[Cake] Dropping dropped

Cake - FQ_codel the next generation
 help / color / mirror / Atom feed

* [Cake] Dropping dropped
@ 2019-02-14 14:01 Adrian Popescu
  2019-02-14 14:35 ` Toke Høiland-Jørgensen
  2019-02-15 20:45 ` Dave Taht
  0 siblings, 2 replies; 7+ messages in thread
From: Adrian Popescu @ 2019-02-14 14:01 UTC (permalink / raw)
  To: Cake List


[-- Attachment #1.1: Type: text/plain, Size: 389 bytes --]

Hello,

I've taken a look at cake's source code to see what simple changes could be
made to attempt to speed it up. There seemed to be a per flow variable
called dropped which might not be that useful for regular users. The
attached patch removes it.

Perhaps cake could be optimized further for slow devices. What's the
recommended solution for profiling the kernel on mips with openwrt?

[-- Attachment #1.2: Type: text/html, Size: 516 bytes --]

[-- Attachment #2: cake-remove-dropped.patch --]
[-- Type: application/octet-stream, Size: 1077 bytes --]
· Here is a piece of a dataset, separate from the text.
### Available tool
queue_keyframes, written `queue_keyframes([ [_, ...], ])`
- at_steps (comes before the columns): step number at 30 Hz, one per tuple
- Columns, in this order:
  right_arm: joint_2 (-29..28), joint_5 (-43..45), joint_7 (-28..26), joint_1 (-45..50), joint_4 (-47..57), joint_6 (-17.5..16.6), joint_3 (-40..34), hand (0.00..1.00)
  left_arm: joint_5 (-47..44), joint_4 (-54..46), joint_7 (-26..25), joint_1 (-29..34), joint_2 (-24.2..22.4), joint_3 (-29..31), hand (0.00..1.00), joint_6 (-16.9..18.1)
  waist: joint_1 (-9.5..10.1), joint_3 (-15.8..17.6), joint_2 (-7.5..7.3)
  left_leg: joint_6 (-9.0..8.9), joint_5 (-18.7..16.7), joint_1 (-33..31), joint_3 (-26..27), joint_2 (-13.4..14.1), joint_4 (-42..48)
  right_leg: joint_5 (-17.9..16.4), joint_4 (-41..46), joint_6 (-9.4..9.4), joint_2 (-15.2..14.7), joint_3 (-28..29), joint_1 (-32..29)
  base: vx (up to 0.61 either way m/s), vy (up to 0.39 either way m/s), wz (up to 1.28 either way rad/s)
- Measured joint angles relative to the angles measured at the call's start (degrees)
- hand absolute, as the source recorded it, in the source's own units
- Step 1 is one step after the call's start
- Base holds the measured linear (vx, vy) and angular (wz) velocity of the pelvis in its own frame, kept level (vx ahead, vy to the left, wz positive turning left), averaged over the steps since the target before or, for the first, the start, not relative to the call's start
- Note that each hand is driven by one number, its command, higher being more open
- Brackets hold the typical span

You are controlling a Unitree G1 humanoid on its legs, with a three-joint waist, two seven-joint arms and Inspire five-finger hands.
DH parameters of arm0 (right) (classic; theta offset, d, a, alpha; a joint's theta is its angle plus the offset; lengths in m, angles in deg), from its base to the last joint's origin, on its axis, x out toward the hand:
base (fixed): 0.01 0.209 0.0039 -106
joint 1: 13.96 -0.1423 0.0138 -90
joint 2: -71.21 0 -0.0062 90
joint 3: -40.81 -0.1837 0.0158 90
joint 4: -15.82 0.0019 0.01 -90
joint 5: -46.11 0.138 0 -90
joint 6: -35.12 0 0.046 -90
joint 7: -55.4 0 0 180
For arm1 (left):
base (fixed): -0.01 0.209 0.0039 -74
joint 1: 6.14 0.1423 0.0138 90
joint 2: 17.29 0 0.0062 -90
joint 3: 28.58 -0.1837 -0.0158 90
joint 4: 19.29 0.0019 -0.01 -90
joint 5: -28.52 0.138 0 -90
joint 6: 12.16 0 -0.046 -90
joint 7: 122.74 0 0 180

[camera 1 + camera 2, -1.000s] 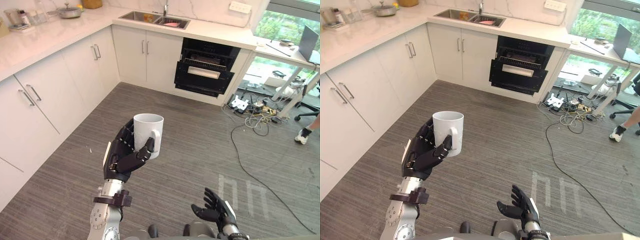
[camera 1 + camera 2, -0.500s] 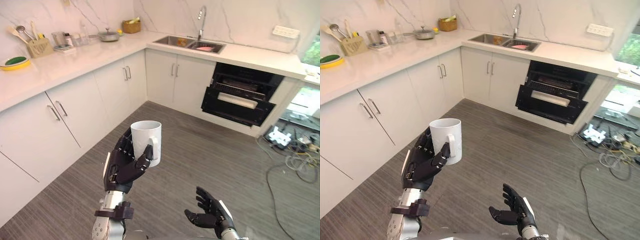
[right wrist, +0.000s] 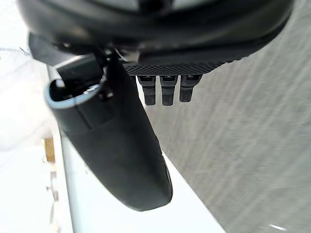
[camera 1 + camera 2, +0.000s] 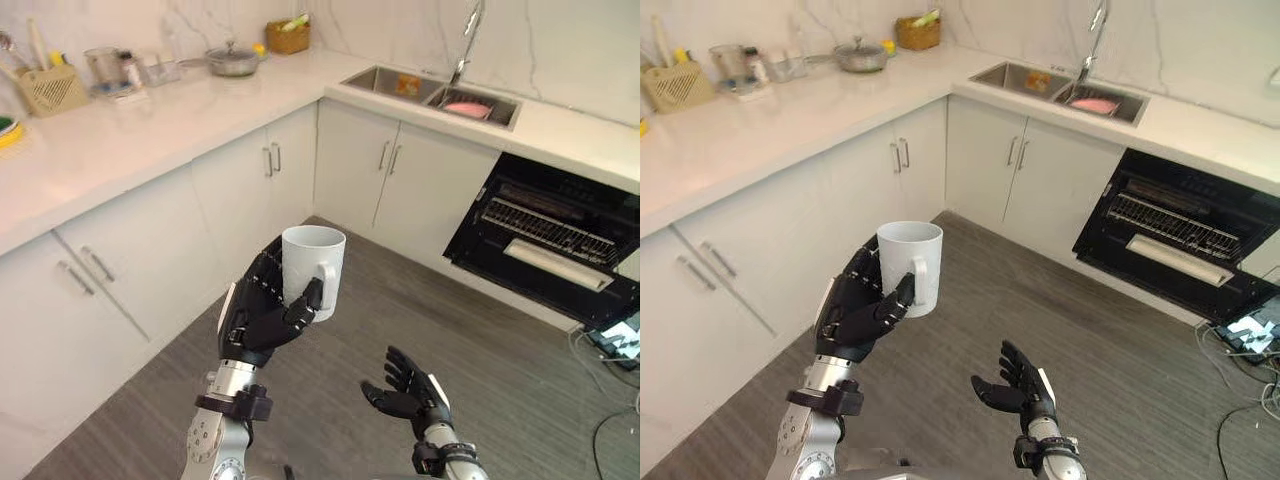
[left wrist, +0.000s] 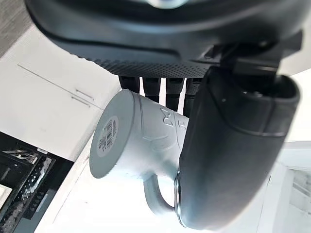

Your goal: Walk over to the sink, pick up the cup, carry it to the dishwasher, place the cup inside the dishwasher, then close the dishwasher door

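A white cup (image 4: pixel 315 271) with a handle stands upright in the air at mid-view, held by my left hand (image 4: pixel 258 318), whose fingers and thumb curl round its side. The left wrist view shows the same cup (image 5: pixel 131 141) from below, pressed between the fingers and the thumb. My right hand (image 4: pixel 408 389) hangs low at the lower right, fingers relaxed and holding nothing. The dishwasher (image 4: pixel 545 250) is a black cavity under the counter at the right, its door (image 4: pixel 552 268) tilted partly open. The sink (image 4: pixel 435 92) with its tap (image 4: pixel 464 30) lies in the counter behind.
White cabinets (image 4: pixel 150 260) run along the left and meet the sink counter in a corner. A pot (image 4: pixel 230 60), a basket (image 4: pixel 286 36) and jars (image 4: pixel 110 68) stand on the white counter (image 4: pixel 150 130). A pink thing (image 4: pixel 465 107) lies in the sink. Grey wood floor (image 4: pixel 510 380) stretches ahead.
The whole view has swung and come nearer the cabinets and the dishwasher, so the camera moved. The cup stays held in my left hand; my right hand keeps its low pose.
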Motion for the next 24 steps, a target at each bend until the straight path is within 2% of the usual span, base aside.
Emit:
queue_keyframes([
  [1,0.0,0.0,0.0,1.3,0.0,-0.1,0.0,0.90,0.0,-0.2,0.0,-0.4,0.0,-0.5,0.30,0.7,-0.82,0.0,0.00,-0.82,-0.2,4.0,0.2,0.6,-3.2,-2.4,-1.3,-0.22,1.0,-2.7,-4.3,0.46,0.031,-0.03],
  [2,0.0,0.0,0.0,2.1,0.1,-0.6,-0.4,0.90,0.0,-0.3,0.1,-1.4,0.2,-1.1,0.30,1.1,-1.59,0.1,-0.08,-2.88,-1.0,7.0,0.2,1.4,-5.6,-4.3,-5.0,-0.41,1.6,-5.9,-8.5,0.45,0.014,0.01],
  [3,0.0,0.0,0.0,2.3,0.1,-0.6,-0.6,0.90,0.1,-0.2,0.1,-1.9,0.4,-1.2,0.30,1.1,-1.97,0.1,-0.18,-3.59,-1.3,8.2,0.2,1.7,-6.3,-5.0,-7.7,-0.52,1.7,-7.6,-10.2,0.46,-0.029,0.05],
  [5,0.0,0.0,-0.1,2.4,0.1,-1.5,-1.3,0.90,0.1,-0.2,0.0,-2.5,1.0,-1.0,0.30,1.0,-3.39,0.1,-0.33,-4.87,-2.1,12.3,0.9,2.6,-8.5,-4.2,-25.2,-2.07,2.6,-15.0,-13.8,0.48,-0.088,-0.05],
  [6,0.0,0.0,-0.2,2.4,0.2,-2.0,-1.4,0.90,0.1,-0.2,0.0,-2.5,1.0,-0.9,0.30,1.0,-3.46,0.1,-0.40,-5.04,-2.3,13.2,1.0,2.6,-8.7,-3.0,-29.1,-2.67,3.1,-16.0,-14.4,0.43,-0.107,-0.10],
  [7,0.1,0.0,-0.2,2.4,0.5,-2.5,-1.4,0.90,0.1,-0.2,-0.1,-2.5,1.1,-0.8,0.30,0.9,-3.56,0.0,-0.62,-5.38,-2.7,14.3,0.9,2.3,-8.7,0.1,-34.8,-3.79,4.2,-17.2,-14.8,0.61,-0.162,0.00],
  [8,0.3,0.0,-0.4,2.8,1.1,-3.1,-1.0,0.90,0.1,0.3,0.0,-2.3,1.0,-0.8,0.30,0.9,-4.14,-0.6,-1.21,-5.72,-3.1,15.8,-0.3,1.9,-8.2,7.2,-38.2,-9.29,5.2,-16.9,-14.4,0.73,-0.157,-0.09],
  [9,1.6,-0.2,-0.6,2.3,1.4,-3.2,-0.7,0.90,0.8,1.5,0.0,-2.1,-0.4,-1.0,0.30,0.4,-4.07,-1.3,1.90,-6.01,-3.2,16.4,-1.1,4.7,-6.5,6.2,-36.5,-9.39,7.1,-17.5,-13.9,0.73,-0.156,-0.16],
  [10,1.8,-0.1,-0.8,1.9,2.1,-3.2,-0.4,0.90,1.2,1.5,-0.1,-2.2,-0.4,-1.0,0.30,0.5,-4.07,-1.1,2.28,-5.94,-2.7,16.4,-1.5,5.3,-5.0,4.7,-35.8,-9.43,7.6,-17.3,-13.8,0.58,-0.125,-0.36],
  [11,2.0,-0.2,-1.0,1.1,3.7,-3.2,0.0,0.90,1.7,1.6,-0.2,-2.7,-0.5,-1.1,0.30,0.5,-4.22,-0.5,2.89,-6.57,-1.0,15.9,-2.1,6.3,-0.7,2.6,-34.6,-9.85,8.8,-17.0,-12.8,0.54,-0.162,-0.38],
  [13,2.1,-0.1,-1.0,1.2,6.6,-3.2,0.0,0.90,2.2,2.1,-0.4,-3.1,-0.7,-2.0,0.30,0.5,-4.15,0.8,3.48,-6.36,5.7,11.6,-3.5,9.6,14.1,0.0,-35.7,-10.06,11.1,-16.0,-8.4,0.50,-0.154,-0.45],
  [14,2.6,-0.1,-0.9,1.7,9.0,-3.2,0.4,0.90,2.4,2.1,-0.5,-3.0,-0.9,-2.1,0.30,0.5,-3.68,1.5,3.73,-6.30,15.1,6.9,-4.5,12.5,27.0,-2.3,-38.7,-10.25,13.0,-14.3,-4.2,0.42,-0.102,-0.61],
  [15,3.0,0.0,-0.3,1.7,10.5,-3.2,1.0,0.90,3.3,2.2,-0.5,-3.0,-1.1,-2.4,0.30,0.6,-3.23,1.7,4.31,-6.94,12.4,1.4,-5.4,15.0,35.6,-3.1,-40.7,-10.39,14.8,-13.3,-1.4,0.40,-0.069,-0.65],
  [16,3.3,0.1,0.0,1.6,10.8,-3.2,1.0,0.90,3.4,2.1,-0.5,-3.0,-1.2,-2.6,0.30,0.6,-3.01,1.4,4.50,-6.61,10.6,-1.3,-5.6,15.7,37.9,-3.7,-41.5,-10.68,15.3,-12.8,-0.4,0.39,-0.025,-0.60],
  [17,3.8,0.3,0.3,1.4,11.3,-3.2,1.1,0.90,3.3,2.2,-0.5,-3.0,-1.2,-2.8,0.30,0.6,-2.83,1.3,4.15,-5.67,6.8,-5.9,-5.3,15.9,38.6,-4.8,-43.2,-11.18,15.7,-11.4,1.7,0.31,-0.003,-0.46],
  [18,3.9,0.6,0.3,1.4,11.5,-3.2,1.2,0.90,3.3,2.1,-0.4,-3.0,-1.2,-2.8,0.30,0.6,-2.63,1.3,4.09,-5.22,5.0,-7.9,-5.1,15.6,37.4,-5.1,-43.9,-11.10,15.7,-10.5,2.7,0.48,0.022,-0.62],
  [19,4.5,1.3,0.3,1.4,12.2,-3.2,1.5,0.90,3.3,2.1,-0.4,-2.8,-1.3,-2.5,0.30,0.8,-2.09,1.0,4.14,-5.01,2.1,-10.7,-5.0,14.2,31.8,-5.6,-45.3,-10.75,15.7,-8.4,4.2,0.41,0.044,-0.81],
  [20,5.0,1.5,0.3,1.1,12.9,-3.2,1.9,0.90,3.3,2.1,-0.4,-2.6,-1.4,-2.0,0.30,0.9,-1.10,0.8,4.09,-5.26,0.7,-12.6,-5.9,12.1,23.9,-6.1,-46.4,-10.25,15.5,-5.7,5.4,0.42,0.070,-0.90],
  [21,5.1,1.6,0.4,0.8,13.1,-3.2,2.2,0.90,3.2,2.0,-0.4,-2.6,-1.6,-1.8,0.30,1.1,-0.73,0.8,3.99,-5.31,0.6,-13.5,-7.1,10.6,19.3,-6.3,-46.9,-9.96,15.2,-4.6,6.0,0.45,0.154,-1.06],
  [22,5.2,1.8,0.4,-0.3,13.2,-3.2,2.4,0.90,3.1,1.9,-0.4,-2.5,-1.8,-1.1,0.30,1.2,0.07,0.5,3.58,-6.09,1.3,-15.7,-12.3,6.4,8.9,-7.4,-47.2,-8.97,14.3,-1.5,6.8,0.55,0.233,-0.97],
  [23,5.2,2.1,0.7,-1.1,13.2,-3.3,2.3,0.90,3.1,1.8,-0.4,-2.4,-2.0,-0.8,0.30,1.2,0.41,0.4,3.55,-6.54,2.5,-16.8,-15.4,4.5,4.3,-8.2,-47.1,-8.17,13.8,0.4,7.3,0.55,0.262,-0.94],
  [24,5.2,2.1,0.8,-1.5,13.2,-3.3,2.3,0.90,3.1,1.7,-0.5,-2.3,-2.0,-0.7,0.30,1.2,0.62,0.5,3.54,-6.91,4.2,-17.0,-16.3,3.9,3.0,-8.6,-47.0,-7.43,13.5,1.3,7.5,0.37,0.216,-0.98],
])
diff --git a/sch_cake.c b/sch_cake.c
index 3a26db0..d1ea1d6 100644
--- a/sch_cake.c
+++ b/sch_cake.c
@@ -136,7 +136,6 @@ struct cake_flow {
 	struct sk_buff	  *tail;
 	struct list_head  flowchain;
 	s32		  deficit;
-	u32		  dropped;
 	struct cobalt_vars cvars;
 	u16		  srchost; /* index into cake_host table */
 	u16		  dsthost;
@@ -1594,7 +1593,6 @@ static unsigned int cake_drop(struct Qdisc *sch, struct sk_buff **to_free)
 	sch->qstats.backlog -= len;
 	qdisc_tree_reduce_backlog(sch, 1, len);
 
-	flow->dropped++;
 	b->tin_dropped++;
 	sch->qstats.drops++;
 
@@ -2191,7 +2189,6 @@ retry:
 			flow->deficit -= len;
 			b->tin_deficit -= len;
 		}
-		flow->dropped++;
 		b->tin_dropped++;
 		qdisc_tree_reduce_backlog(sch, 1, qdisc_pkt_len(skb));
 #if LINUX_VERSION_CODE < KERNEL_VERSION(4, 8, 0)
@@ -3088,7 +3085,6 @@ static int cake_dump_class_stats(struct Qdisc *sch, unsigned long cl,
 			cake_maybe_unlock(sch);
 		}
 		qs.backlog = b->backlogs[idx % CAKE_QUEUES];
-		qs.drops = flow->dropped;
 	}
 	if (gnet_stats_copy_queue(d, NULL, &qs, qs.qlen) < 0)
 		return -1;

^ permalink raw reply	[flat|nested] 7+ messages in thread

* Re: [Cake] Dropping dropped
  2019-02-14 14:01 [Cake] Dropping dropped Adrian Popescu
@ 2019-02-14 14:35 ` Toke Høiland-Jørgensen
  2019-02-15  8:23   ` Adrian Popescu
  2019-02-15 20:45 ` Dave Taht
  1 sibling, 1 reply; 7+ messages in thread
From: Toke Høiland-Jørgensen @ 2019-02-14 14:35 UTC (permalink / raw)
  To: Adrian Popescu, Cake List

Adrian Popescu <adriannnpopescu@gmail.com> writes:

> Hello,
>
> I've taken a look at cake's source code to see what simple changes could be
> made to attempt to speed it up. There seemed to be a per flow variable
> called dropped which might not be that useful for regular users. The
> attached patch removes it.

I appreciate the sentiment; however, we keep a lot of statistics for a
reason, and we don't want to just drop those. Besides, a single variable
increment is probably not going to make much difference for performance.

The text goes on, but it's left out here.